Relance des relations franco-marocaines : un partenariat ambitieux face aux défis
Lors d’une visite officielle à Rabat, le Premier ministre français Sébastien Lecornu a marqué un tournant dans les relations entre la France et le Maroc. Accueilli par le chef du gouvernement marocain Aziz Akhannouch, il a souligné la qualité des échanges et la volonté commune de bâtir une coopération renforcée, malgré les ombres persistantes liées aux révélations sur le logiciel espion Pegasus.
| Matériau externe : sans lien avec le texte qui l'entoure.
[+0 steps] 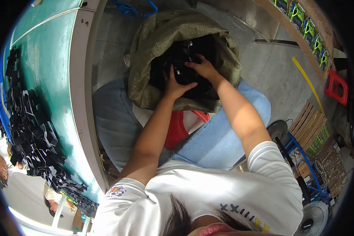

Une coopération stratégique réaffirmée
Cette rencontre de haut niveau entre les deux pays a permis de concrétiser des avancées majeures. Sébastien Lecornu a salué un « moment historique » dans les relations franco-marocaines, soulignant la dynamique positive initiée après la reconnaissance par Emmanuel Macron, en 2024, de la souveraineté marocaine sur le Sahara occidental. Cette décision avait mis fin à une période de tensions et ouvert la voie à une collaboration renouvelée.
Priorités communes : sécurité et développement
Les discussions ont porté sur des enjeux cruciaux pour les deux nations. La lutte contre le terrorisme et le narcotrafic, ainsi que la coopération en Afrique, notamment face aux menaces jihadistes au Sahel, ont été au cœur des échanges. Douze accords ont été signés, couvrant des domaines variés :
- Interconnexion électrique entre les deux pays pour sécuriser l’approvisionnement énergétique ;
- Financements de l’Agence française de développement pour des projets liés à l’eau et à l’assainissement ;
- Études pour la création d’une ligne de RER dans l’agglomération de Rabat ;
- Préparation d’un futur traité bilatéral « d’exception », dont la signature est envisagée lors d’une prochaine visite du roi Mohammed VI en France.
Ces initiatives illustrent la volonté des deux gouvernements de donner une nouvelle impulsion à leur partenariat, en alignant leurs ambitions économiques et sécuritaires.
Pegasus : un sujet délicat évité lors des discussions
Malgré les récentes révélations d’un consortium international concernant l’utilisation présumée du logiciel espion Pegasus par le Maroc, les autorités des deux pays ont choisi de ne pas aborder publiquement le sujet. Aucun commentaire officiel n’a été formulé à ce propos. Du côté français, on a insisté sur la nécessité de « consolider la confiance et la coopération » avec le Maroc. De son côté, Rabat a rejeté ces allégations, les qualifiant de « calomnies infondées ».
Cette visite a donc permis de mettre en lumière les avancées concrètes entre les deux nations, tout en laissant de côté les controverses persistantes qui pourraient peser sur leur relation à long terme.